- What to produce
Search the material for the string "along" and copy each line where it occurs.

- Supplied records

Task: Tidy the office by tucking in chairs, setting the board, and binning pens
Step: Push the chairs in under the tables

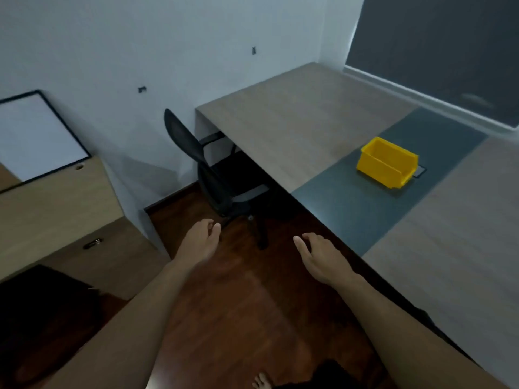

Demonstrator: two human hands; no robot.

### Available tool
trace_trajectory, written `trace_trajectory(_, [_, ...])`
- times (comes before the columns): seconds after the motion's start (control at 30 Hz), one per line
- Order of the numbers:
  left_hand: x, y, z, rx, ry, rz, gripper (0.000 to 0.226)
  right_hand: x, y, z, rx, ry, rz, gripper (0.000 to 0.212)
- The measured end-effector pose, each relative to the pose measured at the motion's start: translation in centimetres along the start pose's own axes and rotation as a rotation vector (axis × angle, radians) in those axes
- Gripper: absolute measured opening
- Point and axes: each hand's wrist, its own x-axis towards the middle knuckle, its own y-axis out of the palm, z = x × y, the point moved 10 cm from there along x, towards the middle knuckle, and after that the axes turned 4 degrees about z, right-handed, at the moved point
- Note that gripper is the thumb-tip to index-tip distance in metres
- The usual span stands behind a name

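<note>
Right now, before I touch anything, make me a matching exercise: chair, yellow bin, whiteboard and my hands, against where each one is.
1 chair
2 yellow bin
3 whiteboard
4 left hand and right hand

A on the cabinet
B over the floor, holding nothing
C on the blue-grey strip of the desk
D seat partly under the desk

Pairs: 1-D, 2-C, 3-A, 4-B

Rm holds 1 chair (213,175); 1 yellow bin (386,164); 1 whiteboard (39,136); 1 table (309,122); 1 cabinet (56,209) w/ 1 handle (92,244); 2 wall fixings (254,50); 2 grips, left grip (200,242) & right grip (317,256); 1 bare foot (261,381).
</note>
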Motion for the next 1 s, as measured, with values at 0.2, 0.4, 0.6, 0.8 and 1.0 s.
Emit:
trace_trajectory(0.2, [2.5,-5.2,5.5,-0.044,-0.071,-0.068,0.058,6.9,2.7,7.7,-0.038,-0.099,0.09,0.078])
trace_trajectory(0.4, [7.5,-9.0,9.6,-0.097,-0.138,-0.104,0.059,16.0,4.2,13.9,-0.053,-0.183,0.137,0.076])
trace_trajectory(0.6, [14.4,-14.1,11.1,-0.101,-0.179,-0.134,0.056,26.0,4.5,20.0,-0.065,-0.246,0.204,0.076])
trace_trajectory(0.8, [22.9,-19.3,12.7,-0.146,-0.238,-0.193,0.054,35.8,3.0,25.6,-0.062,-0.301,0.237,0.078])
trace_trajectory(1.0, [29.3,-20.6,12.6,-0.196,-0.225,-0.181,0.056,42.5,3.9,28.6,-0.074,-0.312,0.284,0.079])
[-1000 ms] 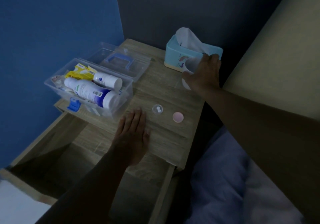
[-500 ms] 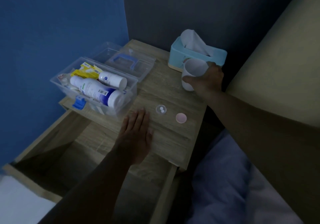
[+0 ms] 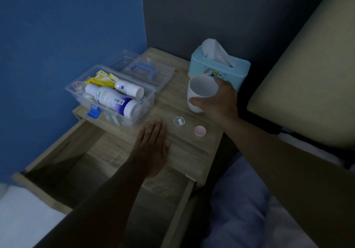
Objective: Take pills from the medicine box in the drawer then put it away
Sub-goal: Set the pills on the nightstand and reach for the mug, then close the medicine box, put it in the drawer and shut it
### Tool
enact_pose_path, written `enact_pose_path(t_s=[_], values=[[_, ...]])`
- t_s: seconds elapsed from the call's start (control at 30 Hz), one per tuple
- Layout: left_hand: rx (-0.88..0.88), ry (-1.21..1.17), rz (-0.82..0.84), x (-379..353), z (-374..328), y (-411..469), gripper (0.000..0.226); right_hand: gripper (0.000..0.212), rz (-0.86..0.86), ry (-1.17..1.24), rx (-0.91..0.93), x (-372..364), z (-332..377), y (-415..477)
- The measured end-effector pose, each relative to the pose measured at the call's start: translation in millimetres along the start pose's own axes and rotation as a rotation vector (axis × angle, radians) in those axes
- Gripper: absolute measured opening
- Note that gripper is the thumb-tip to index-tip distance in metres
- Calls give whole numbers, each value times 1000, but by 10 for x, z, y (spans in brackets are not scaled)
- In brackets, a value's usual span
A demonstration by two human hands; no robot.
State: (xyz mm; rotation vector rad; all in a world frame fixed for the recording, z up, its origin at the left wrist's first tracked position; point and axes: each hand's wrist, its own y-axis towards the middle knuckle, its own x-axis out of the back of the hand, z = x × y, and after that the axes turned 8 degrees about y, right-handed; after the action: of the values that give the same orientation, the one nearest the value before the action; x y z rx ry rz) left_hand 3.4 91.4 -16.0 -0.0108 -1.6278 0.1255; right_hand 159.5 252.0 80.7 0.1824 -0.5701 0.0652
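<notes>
A clear medicine box (image 3: pixel 148 97) stands open on the nightstand's left side, holding two white bottles (image 3: pixel 113 100) and a yellow packet; its lid with a blue handle (image 3: pixel 143 70) lies behind. Two white pills rest in a small clear cap (image 3: pixel 179 122), with a pink cap (image 3: pixel 200 131) to its right. My left hand (image 3: pixel 152 146) lies flat, fingers apart, on the wood just in front of the clear cap. My right hand (image 3: pixel 219 99) grips a white cup (image 3: pixel 199 92) standing in front of the tissue box. The drawer (image 3: pixel 80 173) below is pulled out.
A light blue tissue box (image 3: pixel 219 69) sits at the back right of the nightstand (image 3: pixel 192 157). Blue wall on the left, dark wall behind. A beige headboard and pale bedding border the right side.
My right hand closed around the white cup and drew it forward from the tissue box toward the pills. My left hand stayed flat in place.
</notes>
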Motion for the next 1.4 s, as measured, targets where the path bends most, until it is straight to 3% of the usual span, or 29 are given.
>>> enact_pose_path(t_s=[0.37, 0.57, 0.63, 0.73, 0.77, 0.93, 1.07, 1.17, 1.27, 1.4], values=[[3, 3, -25, 31, -14, -17, 65, 83, 57, -70, -22, -25, -63, -92], [4, -27, 38, 137, -25, -38, 65, 89, 91, -104, -32, -49, -90, -93], [-11, -38, 96, 214, -21, -39, 66, 97, 134, -131, -49, -32, -73, -89], [-27, -115, 198, 368, 33, -59, 68, 132, 190, -128, -71, -14, -24, -204], [-30, -160, 209, 414, 70, -93, 68, 134, 177, -136, -26, -14, 3, -267], [-3, -275, -5, 514, 362, -491, 55, 84, 35, -68, 318, -47, 251, -521], [240, -393, -47, 522, 638, -732, 39, 56, 143, 32, 397, -221, 489, -625], [416, -396, -271, 558, 801, -772, 40, 60, 311, 112, 326, -470, 621, -636], [440, -364, -521, 633, 985, -663, 54, 71, 407, 142, 238, -810, 700, -580], [382, -319, -475, 665, 1239, -471, 73, 75, 239, 219, -56, -1232, 797, -375]])
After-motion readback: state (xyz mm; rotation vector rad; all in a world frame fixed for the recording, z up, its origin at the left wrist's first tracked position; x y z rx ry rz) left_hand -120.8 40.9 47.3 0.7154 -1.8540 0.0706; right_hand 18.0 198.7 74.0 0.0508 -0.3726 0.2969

- Final answer
- The measured end-effector pose, each relative to the pose measured at the motion's start: translation in centimetres along the start pose's own axes and rotation as a rotation vector (axis × angle, radians) in those axes
- Point and axes: each hand's wrist, its own x-axis towards the middle knuckle, its own y-axis out of the palm, z = x × y, the point moved 10 cm from there along x, towards the middle knuckle, and after that the axes turned 4 degrees about z, right-handed, at the moved point
- The measured end-effector pose, each relative to the pose measured at the call's start: translation in millimetres along the start pose's own axes and rotation as a rotation vector (axis × angle, radians) in those axes

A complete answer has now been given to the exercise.